Supplied material Start Marker

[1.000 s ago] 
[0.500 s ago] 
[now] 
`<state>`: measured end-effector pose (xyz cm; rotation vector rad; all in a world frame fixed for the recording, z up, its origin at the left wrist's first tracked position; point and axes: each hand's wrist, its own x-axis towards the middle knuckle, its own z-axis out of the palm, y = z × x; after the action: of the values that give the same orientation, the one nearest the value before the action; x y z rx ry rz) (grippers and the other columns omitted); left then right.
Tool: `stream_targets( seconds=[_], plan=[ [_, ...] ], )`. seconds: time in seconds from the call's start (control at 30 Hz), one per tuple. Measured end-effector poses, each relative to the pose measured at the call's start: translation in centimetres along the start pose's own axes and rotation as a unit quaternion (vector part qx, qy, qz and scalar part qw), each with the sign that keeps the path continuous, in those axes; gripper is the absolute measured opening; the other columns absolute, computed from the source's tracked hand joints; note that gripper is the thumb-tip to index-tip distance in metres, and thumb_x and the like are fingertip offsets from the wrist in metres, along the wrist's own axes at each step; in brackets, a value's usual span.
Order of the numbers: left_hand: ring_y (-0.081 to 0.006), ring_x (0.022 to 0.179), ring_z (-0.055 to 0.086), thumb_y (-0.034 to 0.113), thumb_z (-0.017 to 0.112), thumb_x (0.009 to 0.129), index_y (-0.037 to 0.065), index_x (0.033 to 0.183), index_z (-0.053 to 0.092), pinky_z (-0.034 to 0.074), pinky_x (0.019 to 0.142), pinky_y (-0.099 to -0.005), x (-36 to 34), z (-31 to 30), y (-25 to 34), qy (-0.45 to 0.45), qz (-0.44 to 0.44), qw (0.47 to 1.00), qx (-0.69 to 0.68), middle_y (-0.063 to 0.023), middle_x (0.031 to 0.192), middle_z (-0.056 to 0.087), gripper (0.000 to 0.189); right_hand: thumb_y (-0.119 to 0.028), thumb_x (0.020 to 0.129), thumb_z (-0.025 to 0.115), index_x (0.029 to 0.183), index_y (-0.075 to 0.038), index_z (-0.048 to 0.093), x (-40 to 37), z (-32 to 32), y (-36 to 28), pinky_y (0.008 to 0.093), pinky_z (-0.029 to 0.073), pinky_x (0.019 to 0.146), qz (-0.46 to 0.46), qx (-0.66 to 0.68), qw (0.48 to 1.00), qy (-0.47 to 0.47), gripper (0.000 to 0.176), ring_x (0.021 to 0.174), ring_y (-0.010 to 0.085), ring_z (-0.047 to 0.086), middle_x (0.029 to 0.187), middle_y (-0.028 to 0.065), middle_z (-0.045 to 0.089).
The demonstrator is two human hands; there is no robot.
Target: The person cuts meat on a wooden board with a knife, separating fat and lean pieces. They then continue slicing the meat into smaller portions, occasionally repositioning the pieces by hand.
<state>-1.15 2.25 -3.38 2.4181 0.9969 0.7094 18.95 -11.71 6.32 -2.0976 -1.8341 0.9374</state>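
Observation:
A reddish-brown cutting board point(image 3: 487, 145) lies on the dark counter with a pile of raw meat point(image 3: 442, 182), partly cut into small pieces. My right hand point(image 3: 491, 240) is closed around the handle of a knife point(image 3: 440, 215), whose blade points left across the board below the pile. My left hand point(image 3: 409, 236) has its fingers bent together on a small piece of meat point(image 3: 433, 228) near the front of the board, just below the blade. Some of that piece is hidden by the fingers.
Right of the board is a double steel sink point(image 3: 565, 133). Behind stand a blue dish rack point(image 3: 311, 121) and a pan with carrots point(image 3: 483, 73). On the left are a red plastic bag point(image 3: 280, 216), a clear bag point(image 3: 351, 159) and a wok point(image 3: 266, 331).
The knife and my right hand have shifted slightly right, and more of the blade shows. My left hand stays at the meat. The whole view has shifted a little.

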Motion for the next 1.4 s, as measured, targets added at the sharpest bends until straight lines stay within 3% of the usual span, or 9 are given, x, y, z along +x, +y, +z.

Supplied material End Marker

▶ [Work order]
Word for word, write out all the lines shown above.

▶ [Response to the task]
[1.000 s ago] 
[0.500 s ago] 
[now] 
`<state>`: measured end-effector pose (xyz cm; rotation vector rad; all in a world frame fixed for the recording, z up, its origin at the left wrist's first tracked position; point and axes: each hand's wrist, its own x-axis towards the middle knuckle, its own z-axis out of the palm, y = z × x; after the action: of the values that give the same orientation, the one nearest the value before the action; x y z rx ry rz) (grippers and the other columns omitted); left then right.
Tool: `stream_targets( seconds=[_], plan=[ [_, ...] ], )`. seconds: time in seconds from the call's start (control at 30 Hz), one per tuple. Measured end-effector poses, each relative to the pose measured at the call's start: translation in centimetres along the start pose's own axes and rotation as a unit quaternion (vector part qx, qy, qz and scalar part qw), each with the sign that keeps the path continuous, in those axes; gripper is the absolute measured opening; the other columns absolute, computed from the source's tracked hand joints; note that gripper is the thumb-tip to index-tip distance in metres, and thumb_x and the like are fingertip offsets from the wrist in metres, along the wrist's own axes at each step; in brackets, a value's usual span.
Order of the numbers: left_hand: ring_y (-0.081 to 0.006), ring_x (0.022 to 0.179), ring_z (-0.055 to 0.086), thumb_y (-0.034 to 0.113), thumb_z (-0.017 to 0.112), thumb_x (0.009 to 0.129), index_y (-0.037 to 0.065), index_x (0.033 to 0.183), index_z (-0.053 to 0.092), pinky_z (-0.034 to 0.074), pinky_x (0.019 to 0.142), pinky_y (-0.099 to -0.005), x (-36 to 34), z (-31 to 30), y (-25 to 34), qy (-0.45 to 0.45), qz (-0.44 to 0.44), qw (0.47 to 1.00), qx (-0.69 to 0.68), middle_y (-0.063 to 0.023), middle_x (0.031 to 0.192), middle_z (-0.056 to 0.087), gripper (0.000 to 0.189); right_hand: thumb_y (-0.119 to 0.028), thumb_x (0.020 to 0.129), thumb_z (-0.025 to 0.115), index_x (0.029 to 0.183), index_y (-0.075 to 0.038), index_z (-0.048 to 0.093), x (-40 to 37), z (-32 to 32), y (-36 to 28), pinky_y (0.008 to 0.093), pinky_z (-0.029 to 0.073), pinky_x (0.019 to 0.146), qz (-0.46 to 0.46), qx (-0.66 to 0.68), qw (0.48 to 1.00), qy (-0.47 to 0.47), gripper (0.000 to 0.176), ring_x (0.021 to 0.174), ring_y (-0.010 to 0.085), ring_z (-0.047 to 0.086), middle_x (0.029 to 0.187), middle_y (-0.028 to 0.065), middle_z (-0.045 to 0.089).
The demonstrator is two human hands; there is no robot.
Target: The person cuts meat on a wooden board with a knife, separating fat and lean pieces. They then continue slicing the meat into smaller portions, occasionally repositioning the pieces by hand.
<state>-1.15 2.25 -3.38 2.4181 0.9969 0.7094 18.95 -11.71 6.32 -2.0976 -1.8341 0.9374</state>
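Observation:
A reddish-brown cutting board point(image 3: 487, 145) lies on the dark counter with a pile of raw meat point(image 3: 442, 182), partly cut into small pieces. My right hand point(image 3: 491, 240) is closed around the handle of a knife point(image 3: 440, 215), whose blade points left across the board below the pile. My left hand point(image 3: 409, 236) has its fingers bent together on a small piece of meat point(image 3: 433, 228) near the front of the board, just below the blade. Some of that piece is hidden by the fingers.
Right of the board is a double steel sink point(image 3: 565, 133). Behind stand a blue dish rack point(image 3: 311, 121) and a pan with carrots point(image 3: 483, 73). On the left are a red plastic bag point(image 3: 280, 216), a clear bag point(image 3: 351, 159) and a wok point(image 3: 266, 331).
The knife and my right hand have shifted slightly right, and more of the blade shows. My left hand stays at the meat. The whole view has shifted a little.
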
Motion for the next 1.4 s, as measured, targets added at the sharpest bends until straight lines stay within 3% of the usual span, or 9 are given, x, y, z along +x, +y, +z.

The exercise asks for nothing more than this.